826 P.2d 1089 | Wash. Ct. App. | 1992
ANTHONY SCHWAB, ET AL, Appellants,
v.
THE CITY OF SEATTLE, ET AL, Defendants, NEW WEST FEDERAL SAVINGS AND LOAN ASSOCIATION, Respondent.
The Court of Appeals of Washington, Division Two.
Anthony Schwab, pro se.
William R. Hickman, Marilee C. Erickson, and Reed McClure, for respondent.
ALEXANDER, J.
This case concerns a dispute about who can use an easement affecting several parcels of residential *744 property in West Seattle. (For easier reference, we have appended a map of the area to this opinion. The streets and parcels involved are shaded.) Anthony Schwab, owner of the servient parcel,[1] appeals a partial summary judgment of the King County Superior Court that granted both an easement of right and an easement of necessity across his property, dismissed his trespass claims against the owners of the dominant parcels, and canceled a lis pendens that he had recorded on those parcels with the King County Division of Election and Records. Schwab also appeals a jury award of $9,000 in damages against him on a slander of title counterclaim by New West Savings and Loan,[2] as well as costs and attorney's fees assessed against him because of his recording of the lis pendens. We affirm on the easement and trespass claim and reverse the award of damages for a slander of title.
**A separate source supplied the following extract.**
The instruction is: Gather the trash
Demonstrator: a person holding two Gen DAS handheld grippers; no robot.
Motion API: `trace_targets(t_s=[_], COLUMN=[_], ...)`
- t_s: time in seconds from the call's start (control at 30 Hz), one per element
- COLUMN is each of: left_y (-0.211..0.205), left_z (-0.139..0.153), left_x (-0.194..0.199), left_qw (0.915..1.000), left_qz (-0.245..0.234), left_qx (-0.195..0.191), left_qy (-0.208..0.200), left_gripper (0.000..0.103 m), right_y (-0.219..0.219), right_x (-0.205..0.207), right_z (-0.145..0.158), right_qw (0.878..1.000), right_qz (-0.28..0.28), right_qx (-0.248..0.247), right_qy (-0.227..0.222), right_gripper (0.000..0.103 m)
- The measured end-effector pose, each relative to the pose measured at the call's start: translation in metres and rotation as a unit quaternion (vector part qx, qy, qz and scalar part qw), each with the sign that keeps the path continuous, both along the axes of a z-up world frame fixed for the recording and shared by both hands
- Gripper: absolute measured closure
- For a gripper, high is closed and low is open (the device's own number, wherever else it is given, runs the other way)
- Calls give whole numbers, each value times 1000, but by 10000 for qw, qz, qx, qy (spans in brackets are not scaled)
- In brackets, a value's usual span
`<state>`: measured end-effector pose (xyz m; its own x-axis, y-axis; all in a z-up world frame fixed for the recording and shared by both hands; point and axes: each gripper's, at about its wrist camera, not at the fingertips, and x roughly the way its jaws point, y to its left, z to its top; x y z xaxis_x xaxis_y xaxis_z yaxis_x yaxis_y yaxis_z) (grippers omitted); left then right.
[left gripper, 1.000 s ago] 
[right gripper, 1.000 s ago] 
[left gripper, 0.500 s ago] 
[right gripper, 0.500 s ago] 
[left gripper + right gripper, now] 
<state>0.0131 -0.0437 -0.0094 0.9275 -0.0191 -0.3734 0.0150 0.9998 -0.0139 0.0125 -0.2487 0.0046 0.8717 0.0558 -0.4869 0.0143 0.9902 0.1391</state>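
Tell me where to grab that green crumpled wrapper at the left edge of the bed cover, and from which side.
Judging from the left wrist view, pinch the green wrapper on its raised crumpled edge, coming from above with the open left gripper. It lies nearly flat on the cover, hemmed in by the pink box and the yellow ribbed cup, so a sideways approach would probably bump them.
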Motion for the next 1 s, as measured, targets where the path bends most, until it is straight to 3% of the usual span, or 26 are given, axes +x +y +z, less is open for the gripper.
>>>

At a foreclosure sale in 1974, Schwab bought lot 2 of the Homecroft Addition, a piece of property bordering 24th Avenue S.W. The lot had a single-family residence on it. Donald and Doris Andrews owned the contiguous lot 5 of the Homecroft Addition, a much larger lot, unimproved and bordering on 26th Avenue S.W.
A dispute arose between Schwab and the Andrewses. Schwab contended that he could take a 70- by 75-foot portion of the Andrewses' lot by adverse possession, and in fact Schwab had put a driveway across the contested property. After 9 months of negotiations, Schwab and the Andrewses entered a joint agreement to quiet title in which Schwab obtained the parcel he wanted in exchange for granting the Andrewses an easement across his property to 24th Avenue S.W. for "any one single-family dwelling on Lot 5." The word *745 "one" was inserted in longhand into the typed agreement and initialed by Schwab and the Andrewses' attorney.
The Andrewses then sold lot 5 to the Lamoreux Construction Company in 1979, and Lamoreux subdivided the lot into four parcels designated A, B, C, and D. Eventually, parcel D, contiguous to Schwab's property, was further divided into three parcels, lots 1, 2, and 3. These three lots are the subject of the present dispute. Lot 1 is owned by Darrell Wallis. Lots 2 and 3 are owned by New West Savings and Loan. While lots 2 and 3 directly abut Schwab's property, lot 1 does not. None of the lots borders a public street, but lot 1 has access up a steep hill to 26th Avenue S.W.
In 1980, lots A, B, and C and lot 1 of the further subdivision of D were each improved with a single-family house. Then in 1983, Lamoreux built houses on lots 2 and 3. After doing so, Lamoreux put in a concrete driveway from the bottom of lot 1, Wallis' property, across lots 2 and 3 to the corner of Schwab's property. This action effectively joined a 26th Avenue easement for parcels A, B, C, and lot 1 of D with the easement that Schwab had granted the Andrewses.
Schwab, who was out of town when Lamoreux poured the driveway, attempted to contact the company when he returned, and he eventually tried to block the route. Seattle police and fire departments prevented him from doing so. It is undisputed that the residents of lots 1, 2, and 3, usually renters, used the easement across Schwab's property.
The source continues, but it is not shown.